From Publishers Weekly

Starred Review. In this elegant and stunning novel, veteran heartstring-puller Hoffman (Here on Earth; Seventh Heaven) examines the lives of three women at different crossroads in their lives, tying their London-centered stories together in devastating retrospect. High powered New York attorney Maddy Heller arrives in 1999 London having had an affair with Paul, her sister Allie's fiancé,; she must now cope with the impending marriage, and with Paul's terminal illness—which echoes the girls' mother's cancer during their childhood. Hoffman then shifts to heady 1966 London and to Frieda Lewis, Paul's future mother, who falls for a doomed up-and-coming songwriter knowing he will break her heart. The narrative then shifts further back, to 1952 and to Maddy and Allie's future mother, Lucy Green. A bookish 12-year-old wise beyond her years, Lucy sails with her father and stepmother from New York to London for a wedding. There, she becomes an innocent catalyst to a devastating event involving a love triangle. Hoffman interweaves the three stories, gazing unerringly into forces that cause some people to self-destruct (There was no such thing as too much for a girl who thought she was second best) and others to find inner strength to last a lifetime. (Apr.)
Copyright © Reed Business Information, a division of Reed Elsevier Inc. All rights reserved. --This text refers to the Hardcover edition.

Review

“Is there an American novelist who understands the complicated and mulitfacted nature of love in all its manifestations — romantic, familial, platonic — better than Alice Hoffman?... Some critics have minimed the complexity of Hoffman’s work by refering to her as a romance writers. Well, Hoffman is a romance writer, but then so were Flaubert, Proust, the Bronte sisters, and Jane Austen. The Third Angel is indeed a romance, but one of intricacy and pathos, with characters beautifully, believably and empathetically drawn.…The Third Angel represents yet another strong, visceral and deeply, darkly moving tale of love and heatbreak, tragedy and redemption from a writer whose keen ear for the measure struck by the beat of the human heart is unparalleled. The Third Angel is an intense, provocative and throughly affecting novel.”
The Chicago Tribune

“Like Michael Cunningham’s ‘The Hours,’ Hoffman’s tale weaves the stories of women at key moments in their lives with revelations both stunning and inevitable.”
— The Pittsburgh Post Gazette

“Its realism, combined with a refreshing lightness and its success in portraying emotion with empathy, draws the reader into a deep involvement with the books’ appealing yet flawed characters.
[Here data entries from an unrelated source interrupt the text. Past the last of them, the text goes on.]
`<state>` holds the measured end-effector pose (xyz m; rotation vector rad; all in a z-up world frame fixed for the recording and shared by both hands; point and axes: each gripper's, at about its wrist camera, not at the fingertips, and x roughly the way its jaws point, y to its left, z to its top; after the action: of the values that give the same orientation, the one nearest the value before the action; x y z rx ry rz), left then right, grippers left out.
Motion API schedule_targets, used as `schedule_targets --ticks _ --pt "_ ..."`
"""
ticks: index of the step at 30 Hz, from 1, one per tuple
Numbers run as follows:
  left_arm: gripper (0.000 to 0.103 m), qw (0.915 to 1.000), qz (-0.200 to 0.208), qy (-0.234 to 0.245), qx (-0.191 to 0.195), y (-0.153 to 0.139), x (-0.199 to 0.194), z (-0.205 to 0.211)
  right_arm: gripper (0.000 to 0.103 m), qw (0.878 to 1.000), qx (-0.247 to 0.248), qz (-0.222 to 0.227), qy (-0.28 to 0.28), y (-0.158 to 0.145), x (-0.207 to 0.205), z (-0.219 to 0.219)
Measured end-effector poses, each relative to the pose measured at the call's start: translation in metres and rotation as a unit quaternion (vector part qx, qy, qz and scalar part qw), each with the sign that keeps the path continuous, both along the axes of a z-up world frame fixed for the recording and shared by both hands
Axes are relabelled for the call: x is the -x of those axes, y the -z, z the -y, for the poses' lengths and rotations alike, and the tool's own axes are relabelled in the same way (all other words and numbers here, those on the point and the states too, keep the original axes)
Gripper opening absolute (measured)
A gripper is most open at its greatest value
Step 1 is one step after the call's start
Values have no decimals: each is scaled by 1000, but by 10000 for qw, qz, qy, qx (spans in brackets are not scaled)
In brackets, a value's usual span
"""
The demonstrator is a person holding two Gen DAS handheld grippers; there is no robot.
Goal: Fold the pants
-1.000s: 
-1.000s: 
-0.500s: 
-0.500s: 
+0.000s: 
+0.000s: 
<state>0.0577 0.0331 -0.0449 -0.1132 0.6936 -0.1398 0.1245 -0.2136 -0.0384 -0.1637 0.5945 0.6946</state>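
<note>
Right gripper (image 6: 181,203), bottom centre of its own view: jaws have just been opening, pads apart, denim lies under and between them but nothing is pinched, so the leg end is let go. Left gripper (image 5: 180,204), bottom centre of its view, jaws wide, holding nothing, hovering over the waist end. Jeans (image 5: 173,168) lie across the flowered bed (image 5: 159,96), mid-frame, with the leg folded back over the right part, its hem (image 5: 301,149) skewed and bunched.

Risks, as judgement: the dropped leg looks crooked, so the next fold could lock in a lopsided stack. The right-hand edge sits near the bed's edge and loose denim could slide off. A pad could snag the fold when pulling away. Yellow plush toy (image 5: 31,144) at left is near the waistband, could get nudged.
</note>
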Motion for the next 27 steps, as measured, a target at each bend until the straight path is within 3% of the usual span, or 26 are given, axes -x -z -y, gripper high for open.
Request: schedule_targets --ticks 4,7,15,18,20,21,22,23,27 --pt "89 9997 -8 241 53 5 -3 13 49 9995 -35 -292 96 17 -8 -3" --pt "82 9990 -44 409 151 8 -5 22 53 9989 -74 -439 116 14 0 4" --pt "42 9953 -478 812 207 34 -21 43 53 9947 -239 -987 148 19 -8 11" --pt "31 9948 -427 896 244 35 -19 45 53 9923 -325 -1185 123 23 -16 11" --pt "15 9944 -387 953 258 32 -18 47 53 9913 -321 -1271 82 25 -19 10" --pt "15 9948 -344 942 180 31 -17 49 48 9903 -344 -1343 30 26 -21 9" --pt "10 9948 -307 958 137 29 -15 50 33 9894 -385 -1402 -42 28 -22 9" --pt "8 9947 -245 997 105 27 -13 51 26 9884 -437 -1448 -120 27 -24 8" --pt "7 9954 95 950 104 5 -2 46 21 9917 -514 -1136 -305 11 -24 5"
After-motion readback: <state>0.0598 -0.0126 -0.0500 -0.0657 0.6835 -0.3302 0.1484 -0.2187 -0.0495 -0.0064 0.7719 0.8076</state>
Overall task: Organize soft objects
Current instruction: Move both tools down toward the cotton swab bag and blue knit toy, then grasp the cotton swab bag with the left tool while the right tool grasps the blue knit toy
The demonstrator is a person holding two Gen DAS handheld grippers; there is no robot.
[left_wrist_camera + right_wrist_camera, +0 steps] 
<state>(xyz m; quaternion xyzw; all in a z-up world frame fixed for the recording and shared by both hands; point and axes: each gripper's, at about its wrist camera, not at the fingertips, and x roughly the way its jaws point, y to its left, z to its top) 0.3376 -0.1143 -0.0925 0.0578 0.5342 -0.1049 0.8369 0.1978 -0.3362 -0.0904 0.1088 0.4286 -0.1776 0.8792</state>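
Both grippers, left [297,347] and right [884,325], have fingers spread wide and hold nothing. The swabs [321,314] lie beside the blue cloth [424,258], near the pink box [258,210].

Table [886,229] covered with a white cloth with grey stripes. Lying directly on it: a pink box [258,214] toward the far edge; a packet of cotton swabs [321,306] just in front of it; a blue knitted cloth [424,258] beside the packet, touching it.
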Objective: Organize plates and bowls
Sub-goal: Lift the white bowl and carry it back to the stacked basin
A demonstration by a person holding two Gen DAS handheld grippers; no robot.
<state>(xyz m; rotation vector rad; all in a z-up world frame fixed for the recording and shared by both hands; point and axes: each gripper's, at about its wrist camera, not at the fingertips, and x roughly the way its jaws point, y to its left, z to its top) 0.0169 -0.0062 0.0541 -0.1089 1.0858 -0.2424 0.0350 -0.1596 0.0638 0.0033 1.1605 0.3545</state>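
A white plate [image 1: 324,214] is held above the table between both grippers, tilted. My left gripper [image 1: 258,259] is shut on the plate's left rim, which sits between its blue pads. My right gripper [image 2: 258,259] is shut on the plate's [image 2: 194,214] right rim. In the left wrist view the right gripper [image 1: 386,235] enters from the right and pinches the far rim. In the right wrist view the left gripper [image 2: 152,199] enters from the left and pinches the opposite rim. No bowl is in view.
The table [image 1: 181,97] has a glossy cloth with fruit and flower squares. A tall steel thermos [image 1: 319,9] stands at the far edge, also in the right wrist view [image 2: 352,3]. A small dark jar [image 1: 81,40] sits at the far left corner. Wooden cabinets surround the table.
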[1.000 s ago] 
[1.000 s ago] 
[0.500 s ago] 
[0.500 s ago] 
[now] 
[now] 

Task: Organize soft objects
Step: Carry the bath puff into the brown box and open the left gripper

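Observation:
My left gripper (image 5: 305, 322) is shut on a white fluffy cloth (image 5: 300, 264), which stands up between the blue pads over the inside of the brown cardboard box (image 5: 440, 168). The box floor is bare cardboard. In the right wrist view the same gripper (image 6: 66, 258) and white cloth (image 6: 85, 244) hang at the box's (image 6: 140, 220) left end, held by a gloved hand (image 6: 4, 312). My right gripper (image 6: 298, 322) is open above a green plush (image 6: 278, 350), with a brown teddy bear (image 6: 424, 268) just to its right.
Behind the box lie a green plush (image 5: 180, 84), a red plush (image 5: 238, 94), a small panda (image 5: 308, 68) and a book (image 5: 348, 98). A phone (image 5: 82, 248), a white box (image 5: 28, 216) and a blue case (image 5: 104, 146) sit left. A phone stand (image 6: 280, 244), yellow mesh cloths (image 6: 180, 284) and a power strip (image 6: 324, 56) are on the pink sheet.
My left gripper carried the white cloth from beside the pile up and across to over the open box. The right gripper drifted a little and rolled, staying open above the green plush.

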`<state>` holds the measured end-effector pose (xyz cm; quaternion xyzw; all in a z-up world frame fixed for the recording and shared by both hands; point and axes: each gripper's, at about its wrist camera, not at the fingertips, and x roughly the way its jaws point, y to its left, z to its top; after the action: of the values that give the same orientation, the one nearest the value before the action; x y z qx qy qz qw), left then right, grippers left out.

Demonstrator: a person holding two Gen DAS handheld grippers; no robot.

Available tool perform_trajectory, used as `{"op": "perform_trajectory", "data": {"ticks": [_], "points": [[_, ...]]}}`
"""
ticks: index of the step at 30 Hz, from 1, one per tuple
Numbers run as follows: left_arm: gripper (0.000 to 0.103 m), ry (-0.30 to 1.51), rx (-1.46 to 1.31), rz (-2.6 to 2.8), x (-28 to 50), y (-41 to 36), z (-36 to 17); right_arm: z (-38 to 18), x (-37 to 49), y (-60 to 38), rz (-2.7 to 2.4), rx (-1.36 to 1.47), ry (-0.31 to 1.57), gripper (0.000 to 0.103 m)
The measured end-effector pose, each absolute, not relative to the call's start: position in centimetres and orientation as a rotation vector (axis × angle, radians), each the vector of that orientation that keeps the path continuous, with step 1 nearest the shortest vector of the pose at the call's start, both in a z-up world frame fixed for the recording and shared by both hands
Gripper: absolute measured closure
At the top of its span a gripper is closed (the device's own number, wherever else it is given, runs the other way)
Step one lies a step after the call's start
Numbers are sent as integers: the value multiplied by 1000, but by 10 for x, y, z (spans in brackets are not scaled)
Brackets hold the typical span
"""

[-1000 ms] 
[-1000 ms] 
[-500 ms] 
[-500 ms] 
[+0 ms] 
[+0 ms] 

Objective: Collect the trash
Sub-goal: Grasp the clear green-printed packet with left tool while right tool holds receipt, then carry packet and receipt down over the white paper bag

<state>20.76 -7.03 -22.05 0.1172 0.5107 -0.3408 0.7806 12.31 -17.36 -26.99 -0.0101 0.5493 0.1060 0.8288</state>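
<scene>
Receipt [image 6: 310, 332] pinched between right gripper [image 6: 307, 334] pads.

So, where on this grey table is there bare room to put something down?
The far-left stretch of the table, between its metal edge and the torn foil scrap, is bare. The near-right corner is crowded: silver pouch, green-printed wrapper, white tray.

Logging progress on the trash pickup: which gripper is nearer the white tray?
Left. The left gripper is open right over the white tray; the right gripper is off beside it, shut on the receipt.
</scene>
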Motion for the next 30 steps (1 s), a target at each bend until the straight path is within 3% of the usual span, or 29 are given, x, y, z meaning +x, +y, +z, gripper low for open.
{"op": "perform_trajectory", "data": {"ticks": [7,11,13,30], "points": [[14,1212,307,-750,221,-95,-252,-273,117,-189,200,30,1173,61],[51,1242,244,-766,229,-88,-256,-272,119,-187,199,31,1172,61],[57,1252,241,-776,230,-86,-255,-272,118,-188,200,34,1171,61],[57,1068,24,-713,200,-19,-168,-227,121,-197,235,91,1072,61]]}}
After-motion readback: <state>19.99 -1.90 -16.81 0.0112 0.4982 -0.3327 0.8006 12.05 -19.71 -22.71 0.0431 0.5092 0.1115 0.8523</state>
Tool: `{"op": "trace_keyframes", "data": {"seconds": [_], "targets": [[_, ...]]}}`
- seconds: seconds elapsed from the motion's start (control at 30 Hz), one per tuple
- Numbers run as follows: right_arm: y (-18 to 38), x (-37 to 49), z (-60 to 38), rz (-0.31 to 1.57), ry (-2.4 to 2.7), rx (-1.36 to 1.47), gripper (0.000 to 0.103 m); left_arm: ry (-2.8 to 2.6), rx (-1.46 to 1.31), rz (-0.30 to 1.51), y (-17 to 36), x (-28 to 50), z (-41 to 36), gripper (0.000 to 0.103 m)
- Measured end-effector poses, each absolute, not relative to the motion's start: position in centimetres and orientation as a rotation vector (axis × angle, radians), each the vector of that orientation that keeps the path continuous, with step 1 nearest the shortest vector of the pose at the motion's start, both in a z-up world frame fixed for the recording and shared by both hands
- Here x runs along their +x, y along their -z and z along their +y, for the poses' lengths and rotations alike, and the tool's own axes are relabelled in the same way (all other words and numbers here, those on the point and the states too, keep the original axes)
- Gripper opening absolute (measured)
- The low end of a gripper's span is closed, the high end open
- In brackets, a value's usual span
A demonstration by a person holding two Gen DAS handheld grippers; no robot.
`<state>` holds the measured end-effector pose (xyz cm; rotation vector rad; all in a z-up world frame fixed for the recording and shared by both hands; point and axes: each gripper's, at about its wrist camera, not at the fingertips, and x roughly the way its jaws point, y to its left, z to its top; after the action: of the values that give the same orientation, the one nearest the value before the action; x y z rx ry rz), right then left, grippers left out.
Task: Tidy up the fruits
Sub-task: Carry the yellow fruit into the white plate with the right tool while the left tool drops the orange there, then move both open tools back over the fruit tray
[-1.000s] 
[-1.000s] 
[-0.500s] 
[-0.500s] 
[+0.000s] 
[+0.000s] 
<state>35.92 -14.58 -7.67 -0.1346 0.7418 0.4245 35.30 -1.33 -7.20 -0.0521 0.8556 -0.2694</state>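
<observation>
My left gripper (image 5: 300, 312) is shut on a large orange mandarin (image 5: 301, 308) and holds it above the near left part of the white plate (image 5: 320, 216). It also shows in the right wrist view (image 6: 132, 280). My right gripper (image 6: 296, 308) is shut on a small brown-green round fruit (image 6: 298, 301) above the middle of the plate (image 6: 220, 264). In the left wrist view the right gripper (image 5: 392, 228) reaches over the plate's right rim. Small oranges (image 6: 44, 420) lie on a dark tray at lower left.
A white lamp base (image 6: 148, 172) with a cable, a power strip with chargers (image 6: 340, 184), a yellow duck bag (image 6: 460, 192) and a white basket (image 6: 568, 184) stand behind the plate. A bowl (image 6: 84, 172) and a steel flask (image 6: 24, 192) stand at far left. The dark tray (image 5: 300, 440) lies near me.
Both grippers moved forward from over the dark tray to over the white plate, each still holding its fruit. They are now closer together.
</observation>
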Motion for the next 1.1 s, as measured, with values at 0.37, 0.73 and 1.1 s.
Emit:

Each woman faces up to her challengers in her own way, proving that everyone in the end is responsible for his or her own destiny.”
— The Economist

“Hoffman’s luminous language bounces us into accepting not only coincident but also its consequences.”
— The Boston Globe


“Alice Hoffman paints her books in big strokes and bright colors, with slashes of romantic reds and blacks. She’s a teller of fairy tells, well-worn or new.”
— The Columbus Dispatch

“With a graceful nod to the power of redemption, Alice Hoffman reminds readers we are all hurt and broken, stumbling through life and fumbling for love, but sometimes we can still find out way to where we want to go.”
— Charlotte Observer

“Headstrong women, reckless love affairs and a liberal dusting of the supernatural are the pleasurable trademarks of an Alice Hoffman novel….Her passionate storytelling and
intense characters make a deeply personal connetion that should bewitch old fans and new readers alike.”
People Magazine (A “People Pick,” 4-stars)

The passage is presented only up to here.